### [Exercise directions]
Using the listing below, show all lines that hold the word "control".

### [Records for the task]

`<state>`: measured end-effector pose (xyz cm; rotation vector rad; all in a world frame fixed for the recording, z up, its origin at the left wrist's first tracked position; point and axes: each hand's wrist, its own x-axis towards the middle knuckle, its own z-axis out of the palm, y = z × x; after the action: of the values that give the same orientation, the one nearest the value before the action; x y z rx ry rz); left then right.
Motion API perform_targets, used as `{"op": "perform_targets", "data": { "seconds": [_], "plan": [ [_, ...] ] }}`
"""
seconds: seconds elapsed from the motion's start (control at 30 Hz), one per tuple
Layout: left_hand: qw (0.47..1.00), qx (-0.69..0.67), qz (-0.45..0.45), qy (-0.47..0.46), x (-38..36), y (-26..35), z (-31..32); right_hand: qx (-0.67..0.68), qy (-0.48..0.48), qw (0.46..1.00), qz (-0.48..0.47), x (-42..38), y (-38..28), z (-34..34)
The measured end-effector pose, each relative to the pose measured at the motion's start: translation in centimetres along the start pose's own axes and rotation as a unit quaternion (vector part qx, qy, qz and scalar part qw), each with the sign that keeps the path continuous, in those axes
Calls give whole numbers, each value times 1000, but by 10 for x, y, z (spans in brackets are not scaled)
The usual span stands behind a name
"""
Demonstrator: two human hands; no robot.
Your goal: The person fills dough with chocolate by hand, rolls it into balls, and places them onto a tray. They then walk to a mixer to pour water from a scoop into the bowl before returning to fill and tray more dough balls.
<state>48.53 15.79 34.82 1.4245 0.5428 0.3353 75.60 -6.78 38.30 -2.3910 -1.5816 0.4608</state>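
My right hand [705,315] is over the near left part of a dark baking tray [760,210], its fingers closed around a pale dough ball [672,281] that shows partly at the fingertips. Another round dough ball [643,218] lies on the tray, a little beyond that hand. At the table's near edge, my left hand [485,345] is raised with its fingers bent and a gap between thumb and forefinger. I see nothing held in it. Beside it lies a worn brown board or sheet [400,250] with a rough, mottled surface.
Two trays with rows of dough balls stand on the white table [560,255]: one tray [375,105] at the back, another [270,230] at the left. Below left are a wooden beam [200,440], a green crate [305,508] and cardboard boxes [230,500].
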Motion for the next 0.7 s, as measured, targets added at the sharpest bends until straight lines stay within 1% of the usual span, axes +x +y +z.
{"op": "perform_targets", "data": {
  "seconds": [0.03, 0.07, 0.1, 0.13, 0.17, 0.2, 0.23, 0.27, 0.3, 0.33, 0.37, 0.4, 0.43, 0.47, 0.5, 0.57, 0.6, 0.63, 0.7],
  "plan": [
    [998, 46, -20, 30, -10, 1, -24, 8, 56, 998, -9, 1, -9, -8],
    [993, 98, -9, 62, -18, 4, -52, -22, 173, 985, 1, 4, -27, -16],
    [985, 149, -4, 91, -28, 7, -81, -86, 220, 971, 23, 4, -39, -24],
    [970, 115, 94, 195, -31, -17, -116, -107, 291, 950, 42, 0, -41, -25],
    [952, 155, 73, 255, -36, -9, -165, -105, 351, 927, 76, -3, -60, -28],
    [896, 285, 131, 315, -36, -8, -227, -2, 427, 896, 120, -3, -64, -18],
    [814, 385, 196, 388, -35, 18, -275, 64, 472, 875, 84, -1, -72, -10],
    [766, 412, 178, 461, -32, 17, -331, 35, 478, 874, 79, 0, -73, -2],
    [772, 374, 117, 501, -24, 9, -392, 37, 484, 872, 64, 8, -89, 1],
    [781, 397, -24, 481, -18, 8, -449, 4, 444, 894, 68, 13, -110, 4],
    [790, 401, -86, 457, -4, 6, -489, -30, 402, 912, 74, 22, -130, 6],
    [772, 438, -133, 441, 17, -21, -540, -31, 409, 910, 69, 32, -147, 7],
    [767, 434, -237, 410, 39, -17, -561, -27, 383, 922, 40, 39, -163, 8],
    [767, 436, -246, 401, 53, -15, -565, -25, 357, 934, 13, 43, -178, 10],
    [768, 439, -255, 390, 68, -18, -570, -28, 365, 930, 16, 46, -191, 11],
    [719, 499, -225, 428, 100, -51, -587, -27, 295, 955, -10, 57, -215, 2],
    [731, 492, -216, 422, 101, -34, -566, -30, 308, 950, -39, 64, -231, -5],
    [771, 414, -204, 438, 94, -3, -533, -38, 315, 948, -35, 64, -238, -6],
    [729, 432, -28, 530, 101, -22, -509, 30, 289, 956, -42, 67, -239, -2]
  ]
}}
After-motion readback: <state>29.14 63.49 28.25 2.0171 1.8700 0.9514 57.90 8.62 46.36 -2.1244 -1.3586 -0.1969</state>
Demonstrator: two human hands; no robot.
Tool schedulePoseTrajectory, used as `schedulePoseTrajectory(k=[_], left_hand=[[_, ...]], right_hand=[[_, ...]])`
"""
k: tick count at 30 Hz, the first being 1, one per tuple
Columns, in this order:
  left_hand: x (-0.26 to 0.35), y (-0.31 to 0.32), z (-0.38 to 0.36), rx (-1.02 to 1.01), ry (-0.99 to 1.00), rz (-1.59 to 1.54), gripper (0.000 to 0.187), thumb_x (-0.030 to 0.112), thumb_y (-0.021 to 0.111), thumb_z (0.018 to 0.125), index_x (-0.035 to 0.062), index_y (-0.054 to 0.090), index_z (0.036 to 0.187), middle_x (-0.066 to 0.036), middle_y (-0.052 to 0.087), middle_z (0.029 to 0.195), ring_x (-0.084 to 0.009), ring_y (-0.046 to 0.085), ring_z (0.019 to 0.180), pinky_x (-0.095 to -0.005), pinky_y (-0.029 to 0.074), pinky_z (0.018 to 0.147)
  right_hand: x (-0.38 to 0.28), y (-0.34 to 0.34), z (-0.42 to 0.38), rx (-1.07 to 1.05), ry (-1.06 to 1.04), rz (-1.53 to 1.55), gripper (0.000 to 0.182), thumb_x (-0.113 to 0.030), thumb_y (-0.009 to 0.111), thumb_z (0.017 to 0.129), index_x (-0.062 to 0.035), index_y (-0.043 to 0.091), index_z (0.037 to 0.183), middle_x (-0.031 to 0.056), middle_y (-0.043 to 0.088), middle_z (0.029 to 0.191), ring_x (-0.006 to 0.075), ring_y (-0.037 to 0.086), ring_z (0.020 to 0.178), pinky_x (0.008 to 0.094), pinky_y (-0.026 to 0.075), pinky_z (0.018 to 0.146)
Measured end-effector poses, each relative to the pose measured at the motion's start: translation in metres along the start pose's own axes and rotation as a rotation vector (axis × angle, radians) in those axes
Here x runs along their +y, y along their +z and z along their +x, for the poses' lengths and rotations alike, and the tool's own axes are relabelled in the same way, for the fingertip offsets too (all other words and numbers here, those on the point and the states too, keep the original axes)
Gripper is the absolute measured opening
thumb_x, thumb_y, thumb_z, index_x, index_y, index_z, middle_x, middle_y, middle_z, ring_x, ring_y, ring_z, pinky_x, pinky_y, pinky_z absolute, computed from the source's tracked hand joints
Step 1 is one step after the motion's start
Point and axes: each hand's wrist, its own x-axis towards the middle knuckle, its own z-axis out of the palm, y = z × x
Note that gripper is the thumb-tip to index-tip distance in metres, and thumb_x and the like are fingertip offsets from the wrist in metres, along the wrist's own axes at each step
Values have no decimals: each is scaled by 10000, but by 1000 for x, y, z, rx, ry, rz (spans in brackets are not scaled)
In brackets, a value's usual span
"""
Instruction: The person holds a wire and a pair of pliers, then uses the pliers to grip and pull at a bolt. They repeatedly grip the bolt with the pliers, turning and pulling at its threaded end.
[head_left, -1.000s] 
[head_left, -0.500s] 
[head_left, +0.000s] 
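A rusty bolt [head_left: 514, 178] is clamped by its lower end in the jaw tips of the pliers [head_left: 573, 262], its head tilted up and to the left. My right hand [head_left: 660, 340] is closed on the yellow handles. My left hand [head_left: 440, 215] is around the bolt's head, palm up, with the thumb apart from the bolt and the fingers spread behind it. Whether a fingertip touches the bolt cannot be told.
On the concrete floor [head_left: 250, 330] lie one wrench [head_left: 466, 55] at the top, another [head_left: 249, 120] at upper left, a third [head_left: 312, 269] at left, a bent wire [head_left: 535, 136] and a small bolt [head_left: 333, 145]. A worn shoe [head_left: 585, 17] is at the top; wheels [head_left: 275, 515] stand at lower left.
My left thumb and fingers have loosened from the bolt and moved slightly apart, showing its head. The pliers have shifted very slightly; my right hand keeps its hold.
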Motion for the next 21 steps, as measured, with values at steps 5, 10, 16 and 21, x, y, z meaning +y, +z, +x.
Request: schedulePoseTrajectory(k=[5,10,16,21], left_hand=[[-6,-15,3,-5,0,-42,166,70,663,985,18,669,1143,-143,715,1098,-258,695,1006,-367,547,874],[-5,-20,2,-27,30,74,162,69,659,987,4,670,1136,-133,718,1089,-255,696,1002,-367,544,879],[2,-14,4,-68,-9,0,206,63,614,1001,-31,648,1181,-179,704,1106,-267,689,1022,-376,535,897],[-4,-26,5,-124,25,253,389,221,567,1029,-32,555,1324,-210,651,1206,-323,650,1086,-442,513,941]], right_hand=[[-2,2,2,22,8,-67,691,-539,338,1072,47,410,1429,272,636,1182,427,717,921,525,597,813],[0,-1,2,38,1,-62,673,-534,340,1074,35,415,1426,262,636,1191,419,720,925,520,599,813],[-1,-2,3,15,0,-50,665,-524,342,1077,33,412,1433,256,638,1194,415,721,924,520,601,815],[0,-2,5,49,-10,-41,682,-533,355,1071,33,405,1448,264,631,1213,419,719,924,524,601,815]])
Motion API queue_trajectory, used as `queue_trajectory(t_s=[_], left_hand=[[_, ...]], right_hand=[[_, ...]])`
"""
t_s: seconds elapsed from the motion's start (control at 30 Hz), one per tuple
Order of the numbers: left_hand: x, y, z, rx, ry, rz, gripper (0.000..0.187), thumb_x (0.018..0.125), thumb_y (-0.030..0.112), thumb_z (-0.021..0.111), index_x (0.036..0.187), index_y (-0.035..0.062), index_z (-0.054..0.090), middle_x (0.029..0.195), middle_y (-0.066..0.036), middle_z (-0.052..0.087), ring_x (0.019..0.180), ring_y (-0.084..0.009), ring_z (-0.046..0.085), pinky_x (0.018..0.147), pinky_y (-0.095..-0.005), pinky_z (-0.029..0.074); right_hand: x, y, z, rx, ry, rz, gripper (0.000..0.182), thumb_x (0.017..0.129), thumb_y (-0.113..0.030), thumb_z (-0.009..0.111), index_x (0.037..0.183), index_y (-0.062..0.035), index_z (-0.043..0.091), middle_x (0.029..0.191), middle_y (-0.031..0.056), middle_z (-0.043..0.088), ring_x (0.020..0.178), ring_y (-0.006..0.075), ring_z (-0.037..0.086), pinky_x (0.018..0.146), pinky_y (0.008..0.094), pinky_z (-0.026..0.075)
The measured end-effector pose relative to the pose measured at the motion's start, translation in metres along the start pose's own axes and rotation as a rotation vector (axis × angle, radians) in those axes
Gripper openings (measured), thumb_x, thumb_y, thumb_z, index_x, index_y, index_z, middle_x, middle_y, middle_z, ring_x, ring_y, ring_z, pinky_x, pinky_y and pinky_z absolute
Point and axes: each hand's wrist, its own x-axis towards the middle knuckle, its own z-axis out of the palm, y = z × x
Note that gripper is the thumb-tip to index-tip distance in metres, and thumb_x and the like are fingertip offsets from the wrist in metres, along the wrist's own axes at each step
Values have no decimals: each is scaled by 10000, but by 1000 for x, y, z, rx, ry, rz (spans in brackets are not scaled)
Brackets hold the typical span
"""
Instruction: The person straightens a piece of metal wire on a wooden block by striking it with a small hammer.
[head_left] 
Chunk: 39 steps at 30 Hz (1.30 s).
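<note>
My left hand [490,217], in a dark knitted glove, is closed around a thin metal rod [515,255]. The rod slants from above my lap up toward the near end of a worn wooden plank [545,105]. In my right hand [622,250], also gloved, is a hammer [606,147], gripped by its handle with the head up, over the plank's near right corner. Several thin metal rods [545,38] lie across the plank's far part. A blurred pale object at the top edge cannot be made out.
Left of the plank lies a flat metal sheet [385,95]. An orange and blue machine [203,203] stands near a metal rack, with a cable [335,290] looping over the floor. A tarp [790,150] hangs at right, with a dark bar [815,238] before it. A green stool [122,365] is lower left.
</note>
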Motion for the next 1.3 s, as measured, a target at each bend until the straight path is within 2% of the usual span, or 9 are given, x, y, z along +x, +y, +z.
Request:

### [Answer section]
seconds: seconds elapsed from the motion's start (control at 30 Hz), one per tuple
t_s: seconds elapsed from the motion's start (control at 30 Hz), one per tuple

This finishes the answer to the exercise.